_WORK TASK:_ The response should repeat word for word every line below from the one with "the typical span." to the one with "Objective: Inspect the", inclusive, and nothing else; leave pictures out.

[Saved entries]
.....

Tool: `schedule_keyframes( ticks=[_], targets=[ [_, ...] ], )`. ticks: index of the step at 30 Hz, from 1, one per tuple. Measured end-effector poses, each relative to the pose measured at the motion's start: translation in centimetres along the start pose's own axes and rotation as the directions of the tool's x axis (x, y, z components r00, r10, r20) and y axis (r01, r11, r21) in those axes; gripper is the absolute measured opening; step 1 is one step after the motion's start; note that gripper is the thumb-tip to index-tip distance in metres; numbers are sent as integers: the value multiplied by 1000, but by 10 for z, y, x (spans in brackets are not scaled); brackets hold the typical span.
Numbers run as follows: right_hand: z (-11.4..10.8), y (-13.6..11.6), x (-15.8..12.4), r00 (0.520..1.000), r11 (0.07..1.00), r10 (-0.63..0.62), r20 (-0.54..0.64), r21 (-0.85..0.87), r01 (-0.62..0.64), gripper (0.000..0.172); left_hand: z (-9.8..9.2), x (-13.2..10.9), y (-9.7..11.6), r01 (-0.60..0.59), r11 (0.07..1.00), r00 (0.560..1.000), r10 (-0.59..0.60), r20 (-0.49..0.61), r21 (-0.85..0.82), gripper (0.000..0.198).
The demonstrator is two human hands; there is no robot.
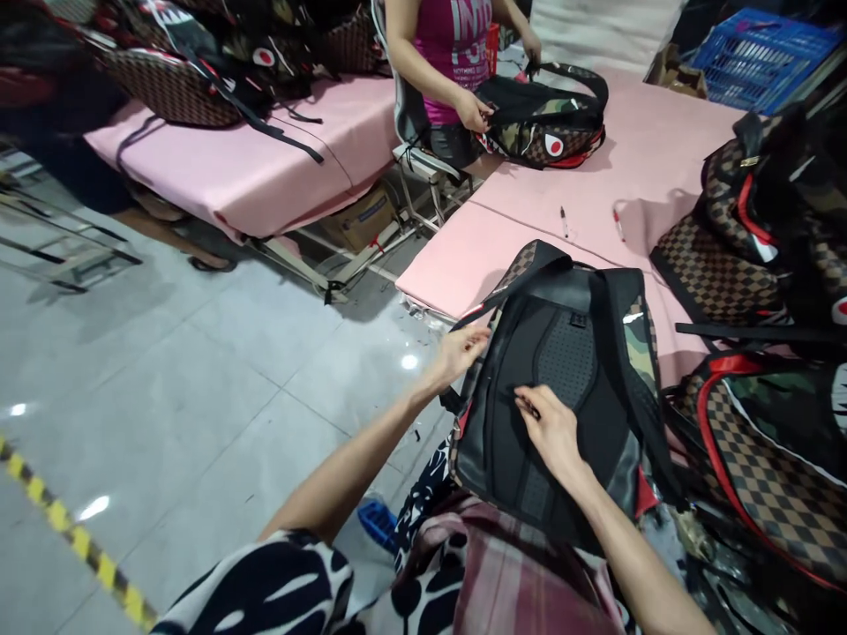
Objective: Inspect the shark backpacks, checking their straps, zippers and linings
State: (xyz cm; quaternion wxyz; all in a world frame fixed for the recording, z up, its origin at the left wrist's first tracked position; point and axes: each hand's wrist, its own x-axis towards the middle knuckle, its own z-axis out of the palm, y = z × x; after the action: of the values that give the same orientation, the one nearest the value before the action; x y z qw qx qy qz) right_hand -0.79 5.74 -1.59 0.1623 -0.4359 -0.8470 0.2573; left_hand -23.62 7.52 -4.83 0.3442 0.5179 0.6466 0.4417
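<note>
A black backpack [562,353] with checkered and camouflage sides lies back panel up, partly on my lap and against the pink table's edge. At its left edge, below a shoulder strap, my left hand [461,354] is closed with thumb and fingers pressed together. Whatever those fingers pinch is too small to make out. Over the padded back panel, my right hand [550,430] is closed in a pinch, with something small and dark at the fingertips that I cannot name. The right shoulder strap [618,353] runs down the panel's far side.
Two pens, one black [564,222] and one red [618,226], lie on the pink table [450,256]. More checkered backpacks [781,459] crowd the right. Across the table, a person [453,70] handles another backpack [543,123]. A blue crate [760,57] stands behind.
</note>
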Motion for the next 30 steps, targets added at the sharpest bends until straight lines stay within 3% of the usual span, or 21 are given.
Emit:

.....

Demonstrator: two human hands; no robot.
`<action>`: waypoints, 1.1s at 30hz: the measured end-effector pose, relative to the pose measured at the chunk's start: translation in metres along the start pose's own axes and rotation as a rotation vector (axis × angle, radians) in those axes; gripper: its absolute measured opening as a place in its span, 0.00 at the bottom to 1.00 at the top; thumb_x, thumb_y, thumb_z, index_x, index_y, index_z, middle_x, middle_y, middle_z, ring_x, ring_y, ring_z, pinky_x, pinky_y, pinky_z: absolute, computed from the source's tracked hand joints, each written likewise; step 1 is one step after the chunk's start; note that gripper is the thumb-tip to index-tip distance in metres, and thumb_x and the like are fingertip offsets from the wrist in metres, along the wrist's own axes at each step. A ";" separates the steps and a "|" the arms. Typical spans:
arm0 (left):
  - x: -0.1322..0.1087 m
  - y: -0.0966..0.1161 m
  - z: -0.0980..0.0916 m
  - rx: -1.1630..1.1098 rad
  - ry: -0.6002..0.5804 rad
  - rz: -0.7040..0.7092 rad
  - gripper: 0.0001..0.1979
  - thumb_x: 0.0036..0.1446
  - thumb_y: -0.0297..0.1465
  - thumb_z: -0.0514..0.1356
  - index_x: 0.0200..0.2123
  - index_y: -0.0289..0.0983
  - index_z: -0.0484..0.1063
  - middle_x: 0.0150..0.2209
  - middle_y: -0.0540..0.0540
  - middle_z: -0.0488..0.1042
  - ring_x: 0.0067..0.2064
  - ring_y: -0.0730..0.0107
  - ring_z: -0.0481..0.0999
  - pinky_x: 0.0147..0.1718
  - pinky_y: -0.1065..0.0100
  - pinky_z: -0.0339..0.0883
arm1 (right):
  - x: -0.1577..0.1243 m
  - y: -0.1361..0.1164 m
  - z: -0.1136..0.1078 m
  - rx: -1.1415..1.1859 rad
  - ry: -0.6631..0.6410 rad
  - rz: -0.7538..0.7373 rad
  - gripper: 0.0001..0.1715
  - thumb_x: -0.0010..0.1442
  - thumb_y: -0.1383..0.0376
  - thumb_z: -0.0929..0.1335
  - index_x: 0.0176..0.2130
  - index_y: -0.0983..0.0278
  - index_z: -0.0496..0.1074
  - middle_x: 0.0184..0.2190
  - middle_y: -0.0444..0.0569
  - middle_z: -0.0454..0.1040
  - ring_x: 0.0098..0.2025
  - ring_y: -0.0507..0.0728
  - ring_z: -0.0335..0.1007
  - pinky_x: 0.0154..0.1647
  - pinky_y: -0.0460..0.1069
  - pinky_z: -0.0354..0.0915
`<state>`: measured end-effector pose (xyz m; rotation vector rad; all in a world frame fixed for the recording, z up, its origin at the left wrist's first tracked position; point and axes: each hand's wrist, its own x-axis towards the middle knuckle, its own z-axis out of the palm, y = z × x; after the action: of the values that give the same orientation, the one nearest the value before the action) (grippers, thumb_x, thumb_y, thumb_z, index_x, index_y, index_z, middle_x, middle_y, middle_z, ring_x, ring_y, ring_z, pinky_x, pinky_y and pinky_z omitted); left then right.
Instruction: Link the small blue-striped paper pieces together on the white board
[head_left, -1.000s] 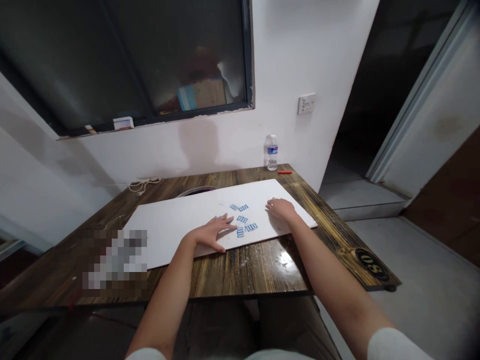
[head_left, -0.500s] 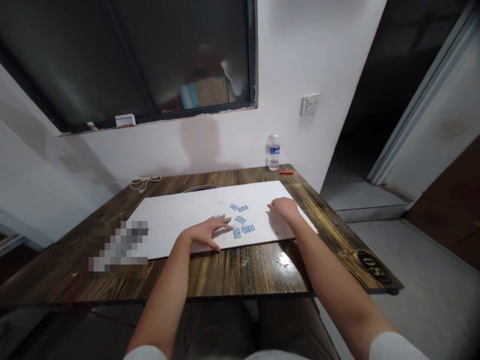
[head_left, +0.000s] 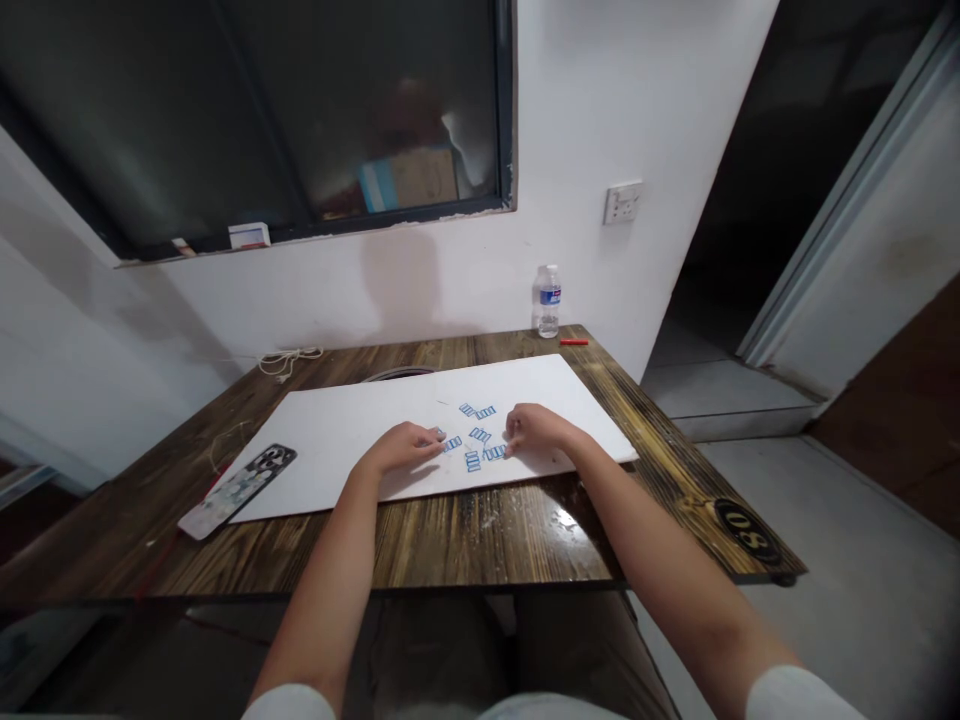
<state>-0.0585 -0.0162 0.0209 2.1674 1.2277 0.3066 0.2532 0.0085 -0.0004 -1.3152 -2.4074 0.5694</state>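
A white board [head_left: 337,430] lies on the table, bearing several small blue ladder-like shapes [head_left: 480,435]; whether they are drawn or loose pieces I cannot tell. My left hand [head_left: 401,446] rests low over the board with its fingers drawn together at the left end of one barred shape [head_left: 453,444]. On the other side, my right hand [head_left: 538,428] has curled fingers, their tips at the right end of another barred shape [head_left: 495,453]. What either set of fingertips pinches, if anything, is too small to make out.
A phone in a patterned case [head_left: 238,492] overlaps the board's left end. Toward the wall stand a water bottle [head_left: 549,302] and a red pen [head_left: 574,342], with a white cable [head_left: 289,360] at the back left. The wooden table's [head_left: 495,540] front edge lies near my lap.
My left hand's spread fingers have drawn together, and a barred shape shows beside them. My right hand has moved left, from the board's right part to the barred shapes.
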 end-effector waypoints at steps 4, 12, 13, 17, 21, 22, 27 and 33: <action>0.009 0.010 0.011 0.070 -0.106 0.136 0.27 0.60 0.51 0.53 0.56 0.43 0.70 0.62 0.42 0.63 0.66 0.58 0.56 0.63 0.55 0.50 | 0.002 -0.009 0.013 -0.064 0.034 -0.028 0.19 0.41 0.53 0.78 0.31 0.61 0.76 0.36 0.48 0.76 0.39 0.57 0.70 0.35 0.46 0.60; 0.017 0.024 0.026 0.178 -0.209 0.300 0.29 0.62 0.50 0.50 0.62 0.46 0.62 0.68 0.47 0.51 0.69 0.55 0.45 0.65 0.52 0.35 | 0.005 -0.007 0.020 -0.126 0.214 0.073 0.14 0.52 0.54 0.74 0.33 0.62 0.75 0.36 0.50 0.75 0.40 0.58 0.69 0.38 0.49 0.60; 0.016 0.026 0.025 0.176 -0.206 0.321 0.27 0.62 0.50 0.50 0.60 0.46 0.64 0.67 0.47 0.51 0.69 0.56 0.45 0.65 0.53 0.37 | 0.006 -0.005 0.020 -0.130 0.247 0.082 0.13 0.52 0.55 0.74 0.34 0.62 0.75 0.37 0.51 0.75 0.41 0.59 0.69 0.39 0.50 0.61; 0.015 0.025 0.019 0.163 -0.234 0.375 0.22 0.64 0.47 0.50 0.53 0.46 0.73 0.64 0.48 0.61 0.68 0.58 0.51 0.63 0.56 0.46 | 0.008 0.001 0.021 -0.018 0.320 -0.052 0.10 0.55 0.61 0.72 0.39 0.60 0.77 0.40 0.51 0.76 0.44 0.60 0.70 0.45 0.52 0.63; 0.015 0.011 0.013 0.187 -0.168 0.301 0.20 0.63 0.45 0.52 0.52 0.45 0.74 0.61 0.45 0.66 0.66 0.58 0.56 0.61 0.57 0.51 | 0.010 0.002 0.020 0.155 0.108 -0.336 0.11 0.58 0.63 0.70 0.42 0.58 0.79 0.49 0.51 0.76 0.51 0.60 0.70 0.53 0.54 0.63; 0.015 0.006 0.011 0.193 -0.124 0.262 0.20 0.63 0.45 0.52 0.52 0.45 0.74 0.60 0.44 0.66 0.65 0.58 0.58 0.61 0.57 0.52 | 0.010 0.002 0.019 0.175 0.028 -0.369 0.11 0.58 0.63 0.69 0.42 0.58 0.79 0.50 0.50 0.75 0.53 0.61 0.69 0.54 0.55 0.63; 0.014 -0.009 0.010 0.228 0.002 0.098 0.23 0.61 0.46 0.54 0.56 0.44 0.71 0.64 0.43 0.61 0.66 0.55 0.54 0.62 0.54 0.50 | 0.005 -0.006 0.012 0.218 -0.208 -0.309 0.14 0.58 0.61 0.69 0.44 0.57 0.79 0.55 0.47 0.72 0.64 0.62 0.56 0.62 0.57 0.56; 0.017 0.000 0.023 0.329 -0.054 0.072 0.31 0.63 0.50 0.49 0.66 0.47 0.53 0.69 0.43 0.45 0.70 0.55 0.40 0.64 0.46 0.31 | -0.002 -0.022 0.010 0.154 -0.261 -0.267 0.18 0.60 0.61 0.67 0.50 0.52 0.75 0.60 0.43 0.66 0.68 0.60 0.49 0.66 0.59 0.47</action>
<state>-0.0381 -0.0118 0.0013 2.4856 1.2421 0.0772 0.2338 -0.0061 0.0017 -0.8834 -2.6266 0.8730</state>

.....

_WRITTEN REPLY:_
Tool: `schedule_keyframes( ticks=[_], targets=[ [_, ...] ], )`. ticks: index of the step at 30 Hz, from 1, one per tuple. Measured end-effector poses, each relative to the pose measured at the motion's start: translation in centimetres along the start pose's own axes and rotation as the directions of the tool's x axis (x, y, z components r00, r10, r20) and y axis (r01, r11, r21) in those axes; gripper is the absolute measured opening; step 1 is one step after the motion's start; note that gripper is the thumb-tip to index-tip distance in metres; numbers are sent as integers: the value multiplied by 1000, but by 10 for z, y, x (spans in brackets are not scaled); brackets hold the typical span.
Numbers run as follows: right_hand: z (-11.4..10.8), y (-13.6..11.6), x (-15.8..12.4), r00 (0.520..1.000), r11 (0.07..1.00), r10 (-0.63..0.62), r20 (-0.54..0.64), r21 (-0.85..0.87), r01 (-0.62..0.64), gripper (0.000..0.172); left_hand: z (-9.8..9.2), x (-13.2..10.9), y (-9.7..11.6), r01 (-0.60..0.59), r11 (0.07..1.00), r00 (0.560..1.000), r10 (-0.59..0.60), r20 (-0.49..0.61), r21 (-0.85..0.82), gripper (0.000..0.198).
The demonstrator is two human hands; there is no robot.
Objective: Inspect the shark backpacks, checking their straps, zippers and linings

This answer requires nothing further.